Si può convivere con il rumore notturno delle bombe e sognare di vincere Wimbledon nella stessa notte? Evidentemente sì. E Novak Djokovic ne è la testimonianza diretta. Il 23 volte campione Slam è stato testimone oculare, in tenera età, di una delle guerra più devastanti dell’era moderna, quella dei Balcani.
“Io, Rafa e Roger abbiamo un passato molto diverso tra noi. Ho massimo rispetto per loro e non parlerò mai dei loro percorsi di vita. Ciò di cui posso parlare è del mio percorso, un percorso partito negli anni ’90 a Belgrado, in uno dei periodi più duri per il mio Paese e per tutta l’Europa”.
La guerra, quella vera. Ecco in quale contesto è cresciuto Nole. “Crescere in Serbia, in quel periodo, non è stato facile. Erano tempi davvero difficili, c’era l’embargo, dovevamo metterci in fila per avere una razione giornaliera di pane, di latte, un po’ d’acqua e le altre cose basilari per vivere. Queste cose ti segnano e, dal punto di vista sportivo, ti rendono più forte e più affamato“.

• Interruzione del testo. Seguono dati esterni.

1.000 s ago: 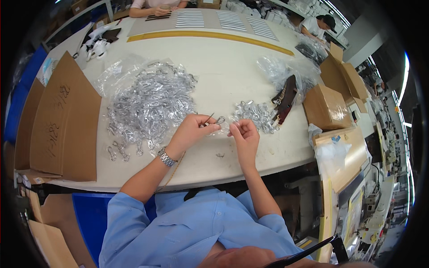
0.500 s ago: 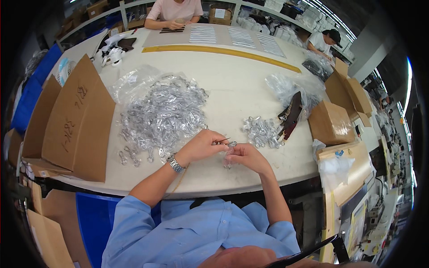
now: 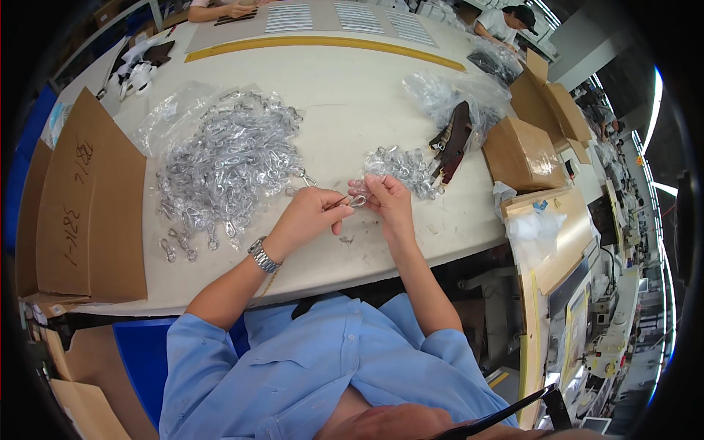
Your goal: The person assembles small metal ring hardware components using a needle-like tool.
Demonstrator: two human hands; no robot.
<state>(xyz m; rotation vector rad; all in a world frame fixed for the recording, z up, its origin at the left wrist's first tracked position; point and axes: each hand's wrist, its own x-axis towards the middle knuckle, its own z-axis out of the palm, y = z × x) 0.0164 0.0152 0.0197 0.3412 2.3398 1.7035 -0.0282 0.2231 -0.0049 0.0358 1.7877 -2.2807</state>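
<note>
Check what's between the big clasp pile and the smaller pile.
Head view: both hands, left hand and right hand, pinching one metal clasp; big pile, smaller pile.

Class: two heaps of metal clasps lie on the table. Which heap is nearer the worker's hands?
The small heap, just beyond the right hand. The large heap on clear plastic lies farther left.

The small metal clasp point(image 3: 357, 199) between the left hand point(image 3: 308, 216) and right hand point(image 3: 389, 202) is too small to make out in shape, and the fingers cover part of it, so each grip is unclear. Beyond the clasp, clear plastic blurs single pieces in the large heap of metal clasps point(image 3: 227, 169). At the desk's point(image 3: 352, 95) far edge, the picture's rim cuts off a co-worker point(image 3: 220, 9).
</note>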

Condizioni che lo hanno reso il giocatore (e l’uomo) che è oggi. La sua forza mentale, la sua predisposizione e non mollare neppure nelle condizioni più difficili, la sua attitudine: deriva tutto da lì e a riconoscerlo è lui stesso.
“Tutto questo ha avuto una influenza decisiva sulla mia formazione. Il fatto che io venga letteralmente dal nulla e che abbia avuto un’infanzia così difficile insieme alla mia famiglia e al mio popolo mi ha reso sicuramente più forte a livello mentale. Nei momenti complicati, cerco sempre di ricordare da dove sono venuto. Tutto ciò mi ha sempre ispirato, motivato e spinto ad andare oltre i miei limiti“.